Elle apporte un maintien renforcé en cas d’entorse modérée, ou en reprise de sport. Exemple : Genouillère ligamentaire Salva® (Cooper) – effet strapping, anneau rotulien, baleines latérales et contention de classe III.

Genouillère ligamentaire et rotulienne avec tricot avec technologie Air Fresh® de Cooper

Genouillère ligamentaire et rotulienne avec tricot avec technologie Air Fresh® de Cooper

Genouillère de décharge (arthrose)

Indiquée dans les gonarthroses unicompartimentales, elle décharge le compartiment lésé. Exemple : Action Reliever® (Thuasne) – à effet valgisant ou varisant.

Questions clés à poser :

« Quel est le contexte ? » : traumatisme récent (entorse, chute) ou pathologie chronique (arthrose, instabilité).
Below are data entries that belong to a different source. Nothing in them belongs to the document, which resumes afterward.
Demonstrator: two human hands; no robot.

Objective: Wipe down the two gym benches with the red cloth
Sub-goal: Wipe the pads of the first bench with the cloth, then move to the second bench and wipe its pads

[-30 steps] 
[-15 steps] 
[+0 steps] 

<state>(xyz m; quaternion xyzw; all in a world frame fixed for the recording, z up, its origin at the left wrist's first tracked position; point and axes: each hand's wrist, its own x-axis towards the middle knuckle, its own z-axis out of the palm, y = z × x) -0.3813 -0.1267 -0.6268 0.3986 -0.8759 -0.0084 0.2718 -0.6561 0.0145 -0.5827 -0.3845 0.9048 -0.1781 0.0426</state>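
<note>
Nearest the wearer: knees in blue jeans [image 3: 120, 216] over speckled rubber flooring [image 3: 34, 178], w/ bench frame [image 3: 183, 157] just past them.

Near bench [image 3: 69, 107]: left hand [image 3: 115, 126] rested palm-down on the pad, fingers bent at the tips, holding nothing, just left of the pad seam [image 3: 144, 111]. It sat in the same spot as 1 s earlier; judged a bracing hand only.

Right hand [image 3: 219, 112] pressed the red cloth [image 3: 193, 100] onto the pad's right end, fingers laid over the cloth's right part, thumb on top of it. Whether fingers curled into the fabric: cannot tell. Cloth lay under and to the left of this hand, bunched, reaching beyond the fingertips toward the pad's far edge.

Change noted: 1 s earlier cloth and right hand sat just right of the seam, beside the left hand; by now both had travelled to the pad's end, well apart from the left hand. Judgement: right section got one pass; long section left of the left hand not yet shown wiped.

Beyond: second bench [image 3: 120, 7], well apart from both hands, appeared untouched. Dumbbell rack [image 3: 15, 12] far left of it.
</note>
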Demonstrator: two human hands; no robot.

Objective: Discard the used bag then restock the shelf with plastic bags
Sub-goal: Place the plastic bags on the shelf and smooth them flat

« Quel est le diagnostic ? » : rupture ligamentaire, lésions méniscales, syndrome rotulien ; pour orienter vers le choix du modèle

« Quelle est votre gêne ? » : douleur au repos, instabilité, blocage du genou, …

« Qu’avez-vous comme activité ? » : reprise sportive, marche, sédentarité ? Cela influence le niveau de contention.

Prise de mesures : 

  • Tour du genou semi-fléchi (genou plié à ~15°), au niveau de la rotule, en position debout.
  • Compléments selon le modèle : tour de cuisse ou mollet pour certaines genouillères à renforts latéraux.
  • Référer au guide des tailles du fabricant.

Une orthèse ne se délivre pas à la légère

Au comptoir, notre démarche ne se limite pas à « juste choisir une taille ». Il nous faut :

  • Interroger le patient sur le contexte clinique (traumatisme, diagnostic posé, antécédents),
  • Évaluer la mobilité, la douleur, le niveau d’activité physique,
  • Exclure les signes d’alerte (œdème massif, suspicion de fracture, douleur incohérente).

Nous devons systématiquement procéder à un essayage, vérifier la bonne adaptation, la stabilité, le confort, et donner des explications claires sur :

  • Le temps de port (dans la journée, au repos, à l’effort),
  • L’entretien (lavage à la main, séchage à plat, pas de sèche-linge),
  • Les signes d’alerte : effet garrot, rougeurs, augmentation de la douleur, inconfort.